Siracusa punta di eccellenza per il turismo in lingua dei segni

Siracusa e Noto si confermano punta d’eccellenza per il turismo accessibile grazie al progetto “Siracusa e Noto anche in lingua dei segni”, attivo dal 2013 e che ha riscosso successo portando anche nuovi target turistici nel territorio.

Un successo che ha superato i confini tanto da essere premiato dall’Organizzazione mondiale del turismo come esempio di buona pratica europea per rimarcare il rispetto dei diritti umani, l’importanza dell’accessibilità universale nel settore del turismo e aumentare la consapevolezza verso l’abbattimento delle barriere fisiche e comportamentali. E l’Unwto l’ha portato anche a San Marino in occasione della prima conferenza sul turismo accessibile in Europa che si è svolta la scorsa settimana (19 e 20 novembre).
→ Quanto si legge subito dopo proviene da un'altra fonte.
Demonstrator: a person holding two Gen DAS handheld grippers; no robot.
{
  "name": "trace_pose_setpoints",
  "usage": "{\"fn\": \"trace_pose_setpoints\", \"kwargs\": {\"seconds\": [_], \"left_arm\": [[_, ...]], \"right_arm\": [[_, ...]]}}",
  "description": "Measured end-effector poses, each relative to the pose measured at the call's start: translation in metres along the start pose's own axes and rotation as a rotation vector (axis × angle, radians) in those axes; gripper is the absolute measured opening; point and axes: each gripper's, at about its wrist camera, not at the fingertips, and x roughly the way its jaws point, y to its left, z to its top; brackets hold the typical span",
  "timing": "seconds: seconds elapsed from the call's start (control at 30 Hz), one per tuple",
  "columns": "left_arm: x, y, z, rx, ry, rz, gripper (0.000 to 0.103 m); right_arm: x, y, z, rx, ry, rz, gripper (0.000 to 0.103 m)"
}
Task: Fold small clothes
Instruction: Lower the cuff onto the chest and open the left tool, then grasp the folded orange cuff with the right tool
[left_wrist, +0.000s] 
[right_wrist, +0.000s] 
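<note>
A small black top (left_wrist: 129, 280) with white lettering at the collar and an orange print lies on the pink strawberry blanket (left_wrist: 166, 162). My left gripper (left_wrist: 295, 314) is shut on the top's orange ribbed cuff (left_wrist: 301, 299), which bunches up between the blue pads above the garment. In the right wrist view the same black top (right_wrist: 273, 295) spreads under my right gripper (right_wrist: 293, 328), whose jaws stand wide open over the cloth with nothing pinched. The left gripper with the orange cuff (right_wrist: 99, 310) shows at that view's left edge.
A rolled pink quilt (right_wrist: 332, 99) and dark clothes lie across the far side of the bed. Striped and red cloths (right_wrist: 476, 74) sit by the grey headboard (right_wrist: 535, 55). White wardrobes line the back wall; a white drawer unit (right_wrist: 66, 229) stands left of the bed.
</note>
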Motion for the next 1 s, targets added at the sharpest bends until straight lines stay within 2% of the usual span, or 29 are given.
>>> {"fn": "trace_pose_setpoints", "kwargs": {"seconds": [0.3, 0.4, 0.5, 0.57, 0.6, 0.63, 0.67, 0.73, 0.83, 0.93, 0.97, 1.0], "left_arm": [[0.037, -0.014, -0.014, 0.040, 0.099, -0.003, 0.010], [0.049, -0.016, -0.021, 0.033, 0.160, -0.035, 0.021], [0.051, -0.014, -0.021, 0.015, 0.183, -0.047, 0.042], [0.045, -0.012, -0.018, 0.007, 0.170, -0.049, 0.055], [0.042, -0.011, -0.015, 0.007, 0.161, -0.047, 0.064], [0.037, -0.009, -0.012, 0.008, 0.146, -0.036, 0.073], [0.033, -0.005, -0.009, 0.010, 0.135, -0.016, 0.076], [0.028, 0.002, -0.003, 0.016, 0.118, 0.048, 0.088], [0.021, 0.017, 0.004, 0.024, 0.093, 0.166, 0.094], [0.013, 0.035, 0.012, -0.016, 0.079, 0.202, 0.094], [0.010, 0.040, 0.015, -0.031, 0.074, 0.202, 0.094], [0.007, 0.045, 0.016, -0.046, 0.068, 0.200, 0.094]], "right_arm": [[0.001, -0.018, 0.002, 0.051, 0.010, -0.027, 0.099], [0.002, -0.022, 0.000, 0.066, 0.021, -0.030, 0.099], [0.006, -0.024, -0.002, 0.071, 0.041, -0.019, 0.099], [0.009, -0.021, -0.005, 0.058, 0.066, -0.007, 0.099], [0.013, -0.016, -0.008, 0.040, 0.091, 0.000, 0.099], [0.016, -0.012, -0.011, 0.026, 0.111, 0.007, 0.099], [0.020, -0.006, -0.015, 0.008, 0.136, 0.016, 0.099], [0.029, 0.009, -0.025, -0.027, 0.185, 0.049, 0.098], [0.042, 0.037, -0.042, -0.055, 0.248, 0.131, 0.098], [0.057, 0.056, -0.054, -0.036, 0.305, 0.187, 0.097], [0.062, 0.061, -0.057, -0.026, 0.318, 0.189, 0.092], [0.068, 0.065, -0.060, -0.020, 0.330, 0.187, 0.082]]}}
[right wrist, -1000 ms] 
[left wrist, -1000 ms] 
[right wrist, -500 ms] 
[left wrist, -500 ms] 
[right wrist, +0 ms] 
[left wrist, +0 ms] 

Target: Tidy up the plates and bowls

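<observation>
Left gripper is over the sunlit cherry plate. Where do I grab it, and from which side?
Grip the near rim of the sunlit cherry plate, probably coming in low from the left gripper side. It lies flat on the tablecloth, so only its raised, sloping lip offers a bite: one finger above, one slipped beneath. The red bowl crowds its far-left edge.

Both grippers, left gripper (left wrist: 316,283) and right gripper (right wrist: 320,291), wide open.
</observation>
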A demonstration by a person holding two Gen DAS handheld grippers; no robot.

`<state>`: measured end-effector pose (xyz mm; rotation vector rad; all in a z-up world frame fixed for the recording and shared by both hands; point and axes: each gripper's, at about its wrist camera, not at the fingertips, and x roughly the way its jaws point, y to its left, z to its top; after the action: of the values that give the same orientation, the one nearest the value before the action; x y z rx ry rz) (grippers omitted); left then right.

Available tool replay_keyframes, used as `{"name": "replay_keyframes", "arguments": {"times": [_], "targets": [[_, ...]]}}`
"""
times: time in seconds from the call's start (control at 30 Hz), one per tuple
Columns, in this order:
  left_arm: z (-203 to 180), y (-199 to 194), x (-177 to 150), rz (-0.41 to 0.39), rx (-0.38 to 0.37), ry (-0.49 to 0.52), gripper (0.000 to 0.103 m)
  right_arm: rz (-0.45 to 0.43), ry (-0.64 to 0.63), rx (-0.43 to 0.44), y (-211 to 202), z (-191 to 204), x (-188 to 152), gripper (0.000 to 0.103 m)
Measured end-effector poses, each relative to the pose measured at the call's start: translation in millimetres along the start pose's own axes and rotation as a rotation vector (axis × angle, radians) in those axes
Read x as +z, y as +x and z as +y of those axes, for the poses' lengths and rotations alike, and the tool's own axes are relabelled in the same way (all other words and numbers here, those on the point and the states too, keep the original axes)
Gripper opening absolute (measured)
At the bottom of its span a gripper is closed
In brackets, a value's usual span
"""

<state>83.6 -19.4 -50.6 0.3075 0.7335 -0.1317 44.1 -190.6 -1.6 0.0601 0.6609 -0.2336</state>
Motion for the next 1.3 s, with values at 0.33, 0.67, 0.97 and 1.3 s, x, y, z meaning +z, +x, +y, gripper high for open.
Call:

Ma il cammino del territorio sul campo del turismo accessibile non si ferma qui: l’istituto alberghiero “Alfio Moncada” di Lentini ha avviato il progetto di turismo accessibile “front office anche in LIS”. Si tratta del primo corso di sensibilizzazione alla lingua dei segni anche per gli studenti della scuola, futuri operatori del settore. Al corso si sono iscritti oltre 30 alunni. Questo progetto pilota fra gli istituti alberghieri d’Italia è stato fortemente voluto da Bernadette Lo Bianco che oltre ad essere membro ENAT e presidente dell’associazione “Sicilia Turismo per Tutti”, è anche docente di accoglienza turistica presso l’istituto.